ネイマールに襲いかかる逆風。パリ市民との関係修復は可能なのか? (2ページ目)

  • 中山淳●取材・文 text by Nakayama Atsushi
  • photo by AFLO

 にもかかわらず、ネイマールがメディアやサポーターから愛されないのは、ピッチ外での子どもじみた振る舞いや、わがままな行動に多くの原因がある。

 今回の移籍騒動がネイマール本人の希望に始まったことが報道された時、意外にも周囲の反応は冷たかった。そこからは、「去る者は追わず」というよりも、「わがままなスターに振り回されるのはもう御免」という本音が透けて見えた。

 実際、本拠地パルク・デ・プランスで行なわれたリーグ開幕戦では、スタンドにもいないネイマールを罵るチャントがスタジアムに響き、「ネイマールは出て行け!」と書かれたバナーも掲げられた。

 愛するクラブを軽く見るかのような自分本位の言動を続けるスター選手に対し、もうとっくに堪忍袋の緒が切れているゴール裏サポーターとネイマールの関係は、もはや修復不可能なレベルにある。

 おそらく、トーマス・トゥヘル監督やチームメイトは残留を歓迎してくれるだろうが、憎悪に満ちたサポーターたちはそうはいかないだろう。大ブーイングでネイマールを迎えることは必至で、ネイマールもそれを覚悟のうえでピッチに立たなければならない。

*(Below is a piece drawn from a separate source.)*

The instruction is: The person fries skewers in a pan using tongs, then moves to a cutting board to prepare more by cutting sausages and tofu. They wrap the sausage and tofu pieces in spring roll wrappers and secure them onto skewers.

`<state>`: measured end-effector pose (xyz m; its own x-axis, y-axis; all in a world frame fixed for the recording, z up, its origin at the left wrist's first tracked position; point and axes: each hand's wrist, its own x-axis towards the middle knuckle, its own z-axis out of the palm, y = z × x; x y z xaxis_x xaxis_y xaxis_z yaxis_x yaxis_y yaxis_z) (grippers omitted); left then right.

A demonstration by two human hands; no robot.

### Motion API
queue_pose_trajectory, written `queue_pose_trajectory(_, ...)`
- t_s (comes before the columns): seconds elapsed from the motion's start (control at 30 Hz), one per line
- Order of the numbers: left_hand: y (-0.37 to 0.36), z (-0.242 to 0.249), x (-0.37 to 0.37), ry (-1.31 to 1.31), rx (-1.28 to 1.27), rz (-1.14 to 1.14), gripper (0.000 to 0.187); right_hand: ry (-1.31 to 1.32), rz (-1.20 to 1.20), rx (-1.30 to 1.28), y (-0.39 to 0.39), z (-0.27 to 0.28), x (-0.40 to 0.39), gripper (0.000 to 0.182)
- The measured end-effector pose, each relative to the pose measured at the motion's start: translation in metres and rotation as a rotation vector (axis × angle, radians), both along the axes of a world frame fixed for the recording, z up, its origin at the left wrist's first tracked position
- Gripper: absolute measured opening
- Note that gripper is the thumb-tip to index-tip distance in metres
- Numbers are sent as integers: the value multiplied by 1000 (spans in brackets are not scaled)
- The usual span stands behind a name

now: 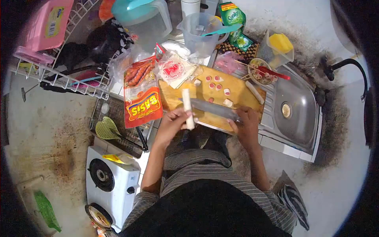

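Note:
My left hand [173,125] holds a pale, wrapped roll [187,106] upright at the front left of the wooden cutting board [167,94]. My right hand [245,125] is wrapped round the handle end of a knife [213,109], whose wide blade points left over the board towards the roll. Several small pieces with pink centres and pale rims [212,85] lie on the board behind the blade. Another pale roll [255,92] rests at the board's right edge. A red and yellow packet [143,104] lies beside the board on the left, near a white printed wrapper [174,70].
To the right is a steel sink [302,98] with a black tap [343,63]. A bowl with skewers and a red utensil [260,72] stands behind the board. The white stove [112,181] is at lower left, below a dish rack [63,75].

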<state>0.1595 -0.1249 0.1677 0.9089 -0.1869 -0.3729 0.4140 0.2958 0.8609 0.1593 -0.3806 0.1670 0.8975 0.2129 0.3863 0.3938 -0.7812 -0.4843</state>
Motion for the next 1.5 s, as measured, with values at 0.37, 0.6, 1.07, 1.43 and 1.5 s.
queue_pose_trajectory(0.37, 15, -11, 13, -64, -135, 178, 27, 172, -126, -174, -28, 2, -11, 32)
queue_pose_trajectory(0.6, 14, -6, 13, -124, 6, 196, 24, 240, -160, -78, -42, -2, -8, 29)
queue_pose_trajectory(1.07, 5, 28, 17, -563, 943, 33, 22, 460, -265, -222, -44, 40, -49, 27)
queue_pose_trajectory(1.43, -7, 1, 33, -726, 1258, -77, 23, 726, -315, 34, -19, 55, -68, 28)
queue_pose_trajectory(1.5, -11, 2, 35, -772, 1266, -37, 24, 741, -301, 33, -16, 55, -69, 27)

 そんな状況のなか、果たしてネイマールは何のために戦うのか――。自分のためか、クラブのためか、チームメイトのためか、それともファンのためか?

 本音は別として、少なくともファンのために戦う姿勢を見せ続けることが、関係修復の唯一の解決策になるはずだ。

 そして、クラブ側のネイマールの扱い方も重要になる。

 これまでのような特別待遇を続けるようであれば、ネイマールとファンの関係悪化に拍車がかかる。従って、ネイマールも他の選手と同じであることを強い姿勢で示し続け、ファンがネイマールをサポートしたくなるような環境作りを行なう必要がある。それこそが、クラブのプライドを保ち、下がったイメージを回復する近道となるだろう。

 ネイマール移籍騒動に揺れた8月のPSGは、昨シーズン開幕から見せていた野心が失われ、ただうまい選手たちがプレーしているだけの"志の低いチーム"に成り下がっていた。細かな戦術を突き詰めるサッカーを標榜するトゥヘル監督も、騒動に揺れるなかでチームをコントロールできず、チーム作りを中断させているかのようにも見えた。